The key resistance level for XAU/USD is at $2,530, which represents the confluence of the all-time high and the upper limit of the trend channel. A bullish breakout above this level could target the psychological barrier at $2,600.
On the downside, the first support level appears to be at the round figure of $2,500, below which further losses could occur near the August 22 low of $2,470.The next contentious level to watch is the August 15 low of $2,432.
today's us dollar price
The table below shows the percentage change of the US Dollar (USD) against the major listed currencies today. The US Dollar was the weakest against the Australian Dollar.

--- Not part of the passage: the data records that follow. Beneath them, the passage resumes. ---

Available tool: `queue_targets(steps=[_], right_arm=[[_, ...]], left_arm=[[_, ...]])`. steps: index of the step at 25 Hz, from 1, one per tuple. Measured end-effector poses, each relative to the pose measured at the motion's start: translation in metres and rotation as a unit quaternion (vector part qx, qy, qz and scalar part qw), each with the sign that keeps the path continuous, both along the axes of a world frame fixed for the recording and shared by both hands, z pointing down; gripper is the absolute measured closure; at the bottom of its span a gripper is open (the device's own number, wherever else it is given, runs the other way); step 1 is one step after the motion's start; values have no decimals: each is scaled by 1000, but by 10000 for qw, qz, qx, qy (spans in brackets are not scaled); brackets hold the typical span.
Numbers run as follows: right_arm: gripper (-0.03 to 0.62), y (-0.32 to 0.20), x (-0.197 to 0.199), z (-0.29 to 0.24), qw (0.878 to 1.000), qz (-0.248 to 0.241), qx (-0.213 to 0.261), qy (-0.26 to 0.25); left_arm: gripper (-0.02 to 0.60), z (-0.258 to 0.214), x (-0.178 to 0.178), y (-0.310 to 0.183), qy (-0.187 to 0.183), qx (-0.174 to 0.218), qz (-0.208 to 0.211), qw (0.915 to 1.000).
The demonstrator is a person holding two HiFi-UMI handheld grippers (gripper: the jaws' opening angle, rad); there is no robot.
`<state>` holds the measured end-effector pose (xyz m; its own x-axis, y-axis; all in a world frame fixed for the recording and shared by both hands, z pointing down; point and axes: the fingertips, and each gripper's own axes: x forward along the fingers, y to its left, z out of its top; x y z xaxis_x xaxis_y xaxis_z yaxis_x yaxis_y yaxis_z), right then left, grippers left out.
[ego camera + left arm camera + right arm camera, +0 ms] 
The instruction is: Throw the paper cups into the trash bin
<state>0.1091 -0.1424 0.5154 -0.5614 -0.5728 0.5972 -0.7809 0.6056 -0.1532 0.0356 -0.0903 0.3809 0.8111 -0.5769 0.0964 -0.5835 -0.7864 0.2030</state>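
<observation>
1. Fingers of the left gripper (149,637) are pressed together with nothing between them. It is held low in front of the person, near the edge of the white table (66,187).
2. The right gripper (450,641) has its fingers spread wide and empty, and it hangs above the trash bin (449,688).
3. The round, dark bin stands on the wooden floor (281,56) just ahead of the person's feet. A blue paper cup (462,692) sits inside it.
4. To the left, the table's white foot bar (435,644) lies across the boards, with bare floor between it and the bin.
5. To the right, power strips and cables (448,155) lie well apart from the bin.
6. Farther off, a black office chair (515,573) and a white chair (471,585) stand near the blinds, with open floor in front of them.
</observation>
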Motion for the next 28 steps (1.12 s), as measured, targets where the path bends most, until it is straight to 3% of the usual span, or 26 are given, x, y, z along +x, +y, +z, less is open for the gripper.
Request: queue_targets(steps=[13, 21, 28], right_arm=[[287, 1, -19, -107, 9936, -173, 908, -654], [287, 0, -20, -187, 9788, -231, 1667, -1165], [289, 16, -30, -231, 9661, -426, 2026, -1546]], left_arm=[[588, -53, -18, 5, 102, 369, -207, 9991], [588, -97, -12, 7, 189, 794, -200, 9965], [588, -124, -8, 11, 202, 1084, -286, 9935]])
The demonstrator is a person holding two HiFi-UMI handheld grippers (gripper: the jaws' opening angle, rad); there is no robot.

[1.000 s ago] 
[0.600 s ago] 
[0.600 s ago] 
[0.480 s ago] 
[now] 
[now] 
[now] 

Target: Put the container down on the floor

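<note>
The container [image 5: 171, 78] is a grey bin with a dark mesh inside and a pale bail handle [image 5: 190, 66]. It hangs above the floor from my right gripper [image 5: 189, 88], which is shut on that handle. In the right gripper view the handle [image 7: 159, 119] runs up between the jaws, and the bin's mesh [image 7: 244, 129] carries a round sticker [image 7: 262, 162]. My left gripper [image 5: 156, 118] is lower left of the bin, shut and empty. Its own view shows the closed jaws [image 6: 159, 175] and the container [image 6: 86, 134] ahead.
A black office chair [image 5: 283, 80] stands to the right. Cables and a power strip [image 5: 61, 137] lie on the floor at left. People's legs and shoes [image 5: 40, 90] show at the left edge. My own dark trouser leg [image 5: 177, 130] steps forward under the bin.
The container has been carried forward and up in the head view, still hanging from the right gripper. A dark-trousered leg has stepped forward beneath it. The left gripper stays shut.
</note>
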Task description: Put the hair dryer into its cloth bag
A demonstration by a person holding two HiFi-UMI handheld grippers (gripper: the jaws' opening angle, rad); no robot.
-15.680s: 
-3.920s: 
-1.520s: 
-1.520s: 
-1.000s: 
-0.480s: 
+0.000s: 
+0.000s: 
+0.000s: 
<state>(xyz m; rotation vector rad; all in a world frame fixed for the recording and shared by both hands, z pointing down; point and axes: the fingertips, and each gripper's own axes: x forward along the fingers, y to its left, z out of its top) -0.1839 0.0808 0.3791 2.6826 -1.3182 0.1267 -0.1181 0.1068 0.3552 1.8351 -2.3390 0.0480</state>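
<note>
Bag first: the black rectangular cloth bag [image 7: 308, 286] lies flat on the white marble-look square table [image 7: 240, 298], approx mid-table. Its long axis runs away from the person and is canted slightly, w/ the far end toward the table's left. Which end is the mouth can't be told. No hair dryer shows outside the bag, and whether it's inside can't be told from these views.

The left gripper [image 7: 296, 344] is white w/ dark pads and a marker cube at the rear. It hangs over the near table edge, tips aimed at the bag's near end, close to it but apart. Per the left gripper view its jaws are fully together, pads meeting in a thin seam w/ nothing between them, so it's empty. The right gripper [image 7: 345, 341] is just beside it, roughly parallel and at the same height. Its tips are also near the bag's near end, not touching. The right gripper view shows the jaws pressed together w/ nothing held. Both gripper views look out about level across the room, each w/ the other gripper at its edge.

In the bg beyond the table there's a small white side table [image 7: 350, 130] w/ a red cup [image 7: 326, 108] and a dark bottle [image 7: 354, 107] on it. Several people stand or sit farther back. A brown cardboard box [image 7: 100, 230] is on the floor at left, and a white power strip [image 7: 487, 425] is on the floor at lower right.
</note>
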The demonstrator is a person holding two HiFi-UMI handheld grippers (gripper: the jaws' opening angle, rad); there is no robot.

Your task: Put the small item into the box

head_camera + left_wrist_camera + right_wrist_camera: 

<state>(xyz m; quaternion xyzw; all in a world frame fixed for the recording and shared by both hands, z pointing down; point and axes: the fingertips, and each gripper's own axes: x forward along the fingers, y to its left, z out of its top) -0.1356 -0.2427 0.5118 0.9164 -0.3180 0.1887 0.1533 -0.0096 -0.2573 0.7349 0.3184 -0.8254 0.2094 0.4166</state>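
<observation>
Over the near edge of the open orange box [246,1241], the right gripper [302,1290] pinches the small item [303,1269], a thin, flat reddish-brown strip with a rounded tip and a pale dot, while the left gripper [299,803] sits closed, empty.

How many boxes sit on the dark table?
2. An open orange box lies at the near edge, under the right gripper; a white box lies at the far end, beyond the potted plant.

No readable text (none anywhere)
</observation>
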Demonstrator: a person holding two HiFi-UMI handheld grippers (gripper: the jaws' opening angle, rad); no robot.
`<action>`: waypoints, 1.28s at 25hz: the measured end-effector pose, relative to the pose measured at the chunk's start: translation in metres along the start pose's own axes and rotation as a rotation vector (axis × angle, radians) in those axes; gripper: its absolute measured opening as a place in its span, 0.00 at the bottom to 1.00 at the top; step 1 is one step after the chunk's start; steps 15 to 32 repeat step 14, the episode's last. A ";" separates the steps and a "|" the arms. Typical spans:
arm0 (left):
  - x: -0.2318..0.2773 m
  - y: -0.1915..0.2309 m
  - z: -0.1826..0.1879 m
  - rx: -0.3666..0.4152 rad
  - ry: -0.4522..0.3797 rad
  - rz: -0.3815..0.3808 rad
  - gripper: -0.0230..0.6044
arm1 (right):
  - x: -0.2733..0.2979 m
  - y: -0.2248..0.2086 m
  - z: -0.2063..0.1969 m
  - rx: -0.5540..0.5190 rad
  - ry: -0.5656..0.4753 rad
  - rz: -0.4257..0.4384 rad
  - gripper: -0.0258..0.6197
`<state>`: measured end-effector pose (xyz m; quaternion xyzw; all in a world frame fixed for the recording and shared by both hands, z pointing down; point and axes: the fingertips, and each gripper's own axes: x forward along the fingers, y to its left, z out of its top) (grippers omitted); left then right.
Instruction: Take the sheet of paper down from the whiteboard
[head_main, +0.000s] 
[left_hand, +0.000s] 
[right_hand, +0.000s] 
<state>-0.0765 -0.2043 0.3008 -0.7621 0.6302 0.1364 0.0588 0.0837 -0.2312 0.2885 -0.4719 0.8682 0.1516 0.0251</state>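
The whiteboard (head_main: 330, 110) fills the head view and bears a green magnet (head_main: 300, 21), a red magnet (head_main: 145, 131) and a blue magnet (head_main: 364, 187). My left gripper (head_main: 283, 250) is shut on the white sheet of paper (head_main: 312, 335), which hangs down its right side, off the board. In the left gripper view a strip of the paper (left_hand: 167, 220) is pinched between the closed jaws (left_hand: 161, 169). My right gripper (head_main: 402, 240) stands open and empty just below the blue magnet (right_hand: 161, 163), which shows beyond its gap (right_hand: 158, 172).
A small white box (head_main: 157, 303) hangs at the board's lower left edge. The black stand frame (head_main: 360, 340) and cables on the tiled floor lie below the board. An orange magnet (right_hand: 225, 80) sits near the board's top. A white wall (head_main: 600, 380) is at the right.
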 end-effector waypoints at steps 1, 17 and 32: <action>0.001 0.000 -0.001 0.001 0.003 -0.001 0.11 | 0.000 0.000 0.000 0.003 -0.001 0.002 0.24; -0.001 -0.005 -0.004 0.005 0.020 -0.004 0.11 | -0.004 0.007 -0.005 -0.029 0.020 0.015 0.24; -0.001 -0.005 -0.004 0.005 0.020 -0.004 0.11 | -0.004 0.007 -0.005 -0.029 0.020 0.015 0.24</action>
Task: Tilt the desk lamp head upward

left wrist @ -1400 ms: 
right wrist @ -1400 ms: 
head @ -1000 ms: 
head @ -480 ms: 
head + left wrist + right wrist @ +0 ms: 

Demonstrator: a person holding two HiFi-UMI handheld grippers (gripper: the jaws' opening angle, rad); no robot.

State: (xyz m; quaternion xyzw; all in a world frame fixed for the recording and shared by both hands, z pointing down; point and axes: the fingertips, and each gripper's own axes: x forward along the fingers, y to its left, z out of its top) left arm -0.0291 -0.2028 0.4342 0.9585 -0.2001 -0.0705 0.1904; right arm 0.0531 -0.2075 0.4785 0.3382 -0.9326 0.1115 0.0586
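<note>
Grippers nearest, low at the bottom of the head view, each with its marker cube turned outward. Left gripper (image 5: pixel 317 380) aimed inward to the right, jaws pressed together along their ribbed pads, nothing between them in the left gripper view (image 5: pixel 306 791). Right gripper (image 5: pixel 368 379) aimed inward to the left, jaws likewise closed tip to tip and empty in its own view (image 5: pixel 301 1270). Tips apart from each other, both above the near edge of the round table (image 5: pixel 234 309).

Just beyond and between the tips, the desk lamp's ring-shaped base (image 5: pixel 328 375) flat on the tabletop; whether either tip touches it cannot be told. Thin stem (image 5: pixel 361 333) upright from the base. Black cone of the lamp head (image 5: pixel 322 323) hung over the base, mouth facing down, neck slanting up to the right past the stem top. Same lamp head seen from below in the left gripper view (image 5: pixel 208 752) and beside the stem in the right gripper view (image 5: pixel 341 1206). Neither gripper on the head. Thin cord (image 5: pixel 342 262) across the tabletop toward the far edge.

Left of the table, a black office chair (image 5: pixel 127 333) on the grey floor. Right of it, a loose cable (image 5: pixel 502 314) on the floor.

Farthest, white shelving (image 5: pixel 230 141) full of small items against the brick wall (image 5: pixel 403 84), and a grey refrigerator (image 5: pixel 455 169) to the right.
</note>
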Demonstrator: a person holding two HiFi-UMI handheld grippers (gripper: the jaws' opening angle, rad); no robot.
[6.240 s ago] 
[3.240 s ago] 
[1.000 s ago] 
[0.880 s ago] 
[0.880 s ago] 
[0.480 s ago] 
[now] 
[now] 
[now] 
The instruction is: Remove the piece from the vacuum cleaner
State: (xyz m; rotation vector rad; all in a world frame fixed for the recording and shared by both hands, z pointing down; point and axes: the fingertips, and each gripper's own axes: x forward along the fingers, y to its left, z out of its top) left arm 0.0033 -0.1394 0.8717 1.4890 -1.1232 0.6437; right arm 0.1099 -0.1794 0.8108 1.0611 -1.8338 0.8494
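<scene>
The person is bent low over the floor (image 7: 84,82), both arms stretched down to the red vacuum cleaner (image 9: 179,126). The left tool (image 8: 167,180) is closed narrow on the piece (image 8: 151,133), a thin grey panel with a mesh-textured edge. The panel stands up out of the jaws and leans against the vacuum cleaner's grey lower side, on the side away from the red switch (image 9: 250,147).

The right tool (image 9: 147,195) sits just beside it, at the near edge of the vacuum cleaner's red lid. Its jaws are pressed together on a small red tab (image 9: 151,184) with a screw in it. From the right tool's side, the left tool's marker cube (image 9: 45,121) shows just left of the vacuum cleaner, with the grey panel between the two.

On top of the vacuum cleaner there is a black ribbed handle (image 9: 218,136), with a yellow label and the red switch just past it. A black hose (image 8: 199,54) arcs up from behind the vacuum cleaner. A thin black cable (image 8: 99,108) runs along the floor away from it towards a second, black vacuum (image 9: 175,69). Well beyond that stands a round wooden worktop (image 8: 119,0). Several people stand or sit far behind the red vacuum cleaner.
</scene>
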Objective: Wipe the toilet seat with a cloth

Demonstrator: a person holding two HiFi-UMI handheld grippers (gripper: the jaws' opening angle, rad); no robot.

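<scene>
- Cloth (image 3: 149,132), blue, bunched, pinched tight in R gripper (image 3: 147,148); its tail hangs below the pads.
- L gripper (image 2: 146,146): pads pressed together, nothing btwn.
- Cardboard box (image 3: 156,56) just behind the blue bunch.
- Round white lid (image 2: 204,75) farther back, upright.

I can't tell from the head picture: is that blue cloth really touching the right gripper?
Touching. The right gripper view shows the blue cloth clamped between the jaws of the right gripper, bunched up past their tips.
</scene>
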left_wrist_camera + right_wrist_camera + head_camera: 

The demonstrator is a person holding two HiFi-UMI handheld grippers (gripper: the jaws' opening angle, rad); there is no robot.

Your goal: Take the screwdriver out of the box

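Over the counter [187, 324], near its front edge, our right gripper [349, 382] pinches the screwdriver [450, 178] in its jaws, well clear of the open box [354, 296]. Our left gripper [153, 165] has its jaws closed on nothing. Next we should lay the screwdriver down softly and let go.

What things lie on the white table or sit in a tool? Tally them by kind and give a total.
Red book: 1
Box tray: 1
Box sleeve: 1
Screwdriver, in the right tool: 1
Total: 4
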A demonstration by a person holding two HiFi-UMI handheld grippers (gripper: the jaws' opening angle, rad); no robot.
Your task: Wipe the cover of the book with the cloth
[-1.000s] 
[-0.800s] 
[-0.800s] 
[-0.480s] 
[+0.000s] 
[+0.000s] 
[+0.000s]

| USD | EUR | GBP | CAD | Australian Dollar | JPY | NZD | Swiss Franc | |
| USD | 0.03% | 0.03% | -0.02% | -0.22% | 0.24% | -0.01% | 0.10% | |
| EUR | -0.02% | 0.00% | -0.04% | -0.24% | 0.24% | -0.03% | 0.09% | |
| GBP | -0.05% | -0.02% | -0.06% | -0.26% | 0.21% | -0.05% | 0.07% | |
| CAD | 0.02% | 0.04% | 0.05% | -0.19% | 0.27% | 0.01% | 0.12% | |
| Australian Dollar | 0.21% | 0.23% | 0.24% | 0.19% | 0.46% | 0.21% | 0.31% | |
| JPY | -0.24% | -0.22% | -0.23% | -0.26% | -0.45% | -0.25% | -9914.98% | |
| NZD | 0.01% | 0.07% | 0.03% | 0.02% | -0.21% | 0.27% | 0.12% | |
| Swiss Franc | -0.11% | -0.09% | -0.08% | -0.12% | -0.32% | 0.14% | -0.12% |
The heat map displays the percentage change between major currencies. The base currency is selected from the left column and the quote currency is selected from the top row. For example, if you select Euro from the left column and move it along the horizontal line to Japanese Yen, the percentage change displayed in the box will represent EUR (base)/JPY (quote).
Risk Sentiment FAQ
In the world of financial jargon, two terms are widely used: “risk on” and “risk off”, which refer to the level of risk that investors are willing to tolerate during a reference period. In a “risk on” market, investors are optimistic about the future and are more willing to buy riskier assets. In a “risk off” market, investors are worried about the future and start to “play it safe”, buying less risky assets that offer more certain profits, even if they are relatively modest.
Typically during “risk-on” periods, stock markets rise and most commodities other than gold also rise in value as they benefit from a positive growth outlook, currencies of major commodity exporters strengthen due to increased demand and cryptocurrencies rise. In “risk-off” markets, bonds (especially major government bonds) rise, gold shines and safe haven currencies like the Japanese Yen, Swiss Franc and US Dollar all benefit.
Major currencies such as the Australian Dollar (AUD), Canadian Dollar (CAD), New Zealand Dollar (NZD), Ruble (RUB) and South African Rand (ZAR) all tend to rise in “risk-on” markets. This is because their economies rely heavily on commodity exports for growth, and commodity prices tend to rise during risk-on periods. This is because investors expect stronger economic activity to lead to greater demand for raw materials in the future.
The major currencies that tend to rise during “risk-off” periods are the US Dollar (USD), Japanese Yen (JPY), and Swiss Franc (CHF). The US Dollar is the world's reserve currency, and US government bonds are considered safe because investors buy them in times of crisis, making it unlikely that the world's largest economy will default on its debt. The Yen is due to increased demand for Japanese government bonds, which are held at a high rate by domestic investors who are unlikely to sell them even in times of crisis. The Swiss Franc is due to strict Swiss banking laws that provide greater capital protection for investors.